**Task**
Please print the entries below exactly, from the line with "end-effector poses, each" through the line with "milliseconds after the", including both of those lines and leaving out all others.

**Data to use**
++++

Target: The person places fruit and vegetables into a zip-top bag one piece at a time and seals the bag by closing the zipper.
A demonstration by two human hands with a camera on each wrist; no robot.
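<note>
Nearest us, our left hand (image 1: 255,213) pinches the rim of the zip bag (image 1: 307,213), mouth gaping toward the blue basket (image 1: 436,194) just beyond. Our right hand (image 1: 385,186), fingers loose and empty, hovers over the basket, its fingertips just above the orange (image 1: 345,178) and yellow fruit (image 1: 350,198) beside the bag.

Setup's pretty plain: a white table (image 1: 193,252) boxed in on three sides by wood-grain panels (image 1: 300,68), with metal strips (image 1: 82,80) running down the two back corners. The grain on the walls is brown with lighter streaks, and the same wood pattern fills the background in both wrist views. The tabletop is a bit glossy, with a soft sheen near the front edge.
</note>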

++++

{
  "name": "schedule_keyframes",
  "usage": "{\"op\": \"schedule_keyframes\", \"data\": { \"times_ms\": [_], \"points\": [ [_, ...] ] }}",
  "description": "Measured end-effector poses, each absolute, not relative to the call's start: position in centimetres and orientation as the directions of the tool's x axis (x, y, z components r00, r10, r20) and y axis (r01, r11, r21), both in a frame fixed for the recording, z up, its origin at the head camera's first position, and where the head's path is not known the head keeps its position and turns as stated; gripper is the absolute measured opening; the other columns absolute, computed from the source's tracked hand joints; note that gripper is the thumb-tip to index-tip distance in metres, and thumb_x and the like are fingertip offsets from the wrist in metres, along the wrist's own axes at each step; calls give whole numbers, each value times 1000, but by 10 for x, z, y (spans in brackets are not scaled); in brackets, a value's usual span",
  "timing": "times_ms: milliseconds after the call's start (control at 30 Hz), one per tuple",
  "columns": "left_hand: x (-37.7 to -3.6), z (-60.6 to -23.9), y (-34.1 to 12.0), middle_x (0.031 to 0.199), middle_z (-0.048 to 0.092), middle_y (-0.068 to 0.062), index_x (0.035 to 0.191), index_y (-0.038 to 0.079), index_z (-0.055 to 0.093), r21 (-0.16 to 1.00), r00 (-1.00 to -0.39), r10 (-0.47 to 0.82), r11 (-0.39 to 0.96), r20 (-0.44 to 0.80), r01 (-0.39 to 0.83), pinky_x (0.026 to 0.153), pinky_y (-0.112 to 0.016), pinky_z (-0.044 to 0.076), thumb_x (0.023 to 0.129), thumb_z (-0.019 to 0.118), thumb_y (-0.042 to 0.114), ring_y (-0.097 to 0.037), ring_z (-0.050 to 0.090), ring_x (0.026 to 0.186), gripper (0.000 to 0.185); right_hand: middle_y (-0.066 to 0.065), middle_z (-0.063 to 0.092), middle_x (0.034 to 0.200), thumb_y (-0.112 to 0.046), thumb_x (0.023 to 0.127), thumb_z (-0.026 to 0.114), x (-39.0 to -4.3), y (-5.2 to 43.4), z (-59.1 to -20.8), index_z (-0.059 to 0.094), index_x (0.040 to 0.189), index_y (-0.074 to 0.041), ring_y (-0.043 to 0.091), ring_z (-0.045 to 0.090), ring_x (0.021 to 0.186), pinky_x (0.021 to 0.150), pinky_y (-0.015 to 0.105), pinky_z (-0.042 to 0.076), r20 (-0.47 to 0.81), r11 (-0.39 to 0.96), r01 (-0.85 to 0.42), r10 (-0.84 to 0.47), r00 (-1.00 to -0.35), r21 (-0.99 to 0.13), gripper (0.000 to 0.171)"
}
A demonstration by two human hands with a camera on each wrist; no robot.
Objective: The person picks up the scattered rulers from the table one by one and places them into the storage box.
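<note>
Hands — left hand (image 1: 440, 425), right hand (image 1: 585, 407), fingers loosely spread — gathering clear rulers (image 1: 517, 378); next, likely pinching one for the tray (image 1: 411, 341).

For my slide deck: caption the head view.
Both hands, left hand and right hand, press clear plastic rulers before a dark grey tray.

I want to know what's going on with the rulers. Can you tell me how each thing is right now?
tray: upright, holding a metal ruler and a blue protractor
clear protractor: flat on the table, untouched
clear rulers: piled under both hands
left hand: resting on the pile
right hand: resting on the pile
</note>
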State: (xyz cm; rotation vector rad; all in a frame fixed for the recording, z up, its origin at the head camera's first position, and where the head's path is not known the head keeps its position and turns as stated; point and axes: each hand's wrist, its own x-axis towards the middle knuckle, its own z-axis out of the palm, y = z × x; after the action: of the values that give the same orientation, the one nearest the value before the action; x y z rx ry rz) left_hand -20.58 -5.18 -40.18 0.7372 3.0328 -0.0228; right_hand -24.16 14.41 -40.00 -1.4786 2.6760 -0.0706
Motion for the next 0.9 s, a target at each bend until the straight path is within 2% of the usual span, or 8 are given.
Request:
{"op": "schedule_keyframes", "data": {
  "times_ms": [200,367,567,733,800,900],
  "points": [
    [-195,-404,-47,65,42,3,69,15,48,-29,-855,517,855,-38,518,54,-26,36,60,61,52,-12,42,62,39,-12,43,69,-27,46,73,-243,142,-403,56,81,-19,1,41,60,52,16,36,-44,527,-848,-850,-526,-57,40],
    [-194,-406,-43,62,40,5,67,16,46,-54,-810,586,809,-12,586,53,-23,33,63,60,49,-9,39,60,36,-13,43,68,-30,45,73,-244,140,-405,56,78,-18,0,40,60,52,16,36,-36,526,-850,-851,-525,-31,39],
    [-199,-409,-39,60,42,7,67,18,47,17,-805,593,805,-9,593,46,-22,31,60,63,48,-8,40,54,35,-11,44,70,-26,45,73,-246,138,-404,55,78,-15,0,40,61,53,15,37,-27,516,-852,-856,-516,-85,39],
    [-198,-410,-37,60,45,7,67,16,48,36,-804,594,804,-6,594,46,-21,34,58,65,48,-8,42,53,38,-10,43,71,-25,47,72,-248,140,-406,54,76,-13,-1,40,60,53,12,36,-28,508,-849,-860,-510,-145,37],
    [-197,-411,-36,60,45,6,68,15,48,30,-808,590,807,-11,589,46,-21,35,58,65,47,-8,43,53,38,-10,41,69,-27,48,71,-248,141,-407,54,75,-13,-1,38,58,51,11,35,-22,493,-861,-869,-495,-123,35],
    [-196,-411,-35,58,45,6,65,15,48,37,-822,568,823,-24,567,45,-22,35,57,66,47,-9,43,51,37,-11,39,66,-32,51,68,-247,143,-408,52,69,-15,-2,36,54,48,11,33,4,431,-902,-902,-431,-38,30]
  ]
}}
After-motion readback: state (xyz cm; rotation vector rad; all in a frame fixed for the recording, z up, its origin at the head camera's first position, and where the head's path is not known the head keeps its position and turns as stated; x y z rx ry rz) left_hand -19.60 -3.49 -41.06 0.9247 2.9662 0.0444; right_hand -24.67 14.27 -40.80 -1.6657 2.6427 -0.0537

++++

**Written solution**
  "description": "Measured end-effector poses, each absolute, not relative to the call's start: position in centimetres and orientation as the directions of the tool's x axis (x, y, z components r00, r10, r20) and y axis (r01, r11, r21), both in a frame fixed for the recording, z up, its origin at the head camera's first position, and where the head's path is not known the head keeps its position and turns as stated; gripper is the absolute measured opening; the other columns absolute, computed from the source's tracked hand joints; note that gripper is the thumb-tip to index-tip distance in metres, and thumb_x and the like are fingertip offsets from the wrist in metres, along the wrist's own axes at each step; calls give whole numbers, each value times 1000, but by 10 for x, z, y (spans in brackets are not scaled); in brackets, a value's usual span",
  "timing": "times_ms: milliseconds after the call's start (control at 30 Hz), one per tuple",

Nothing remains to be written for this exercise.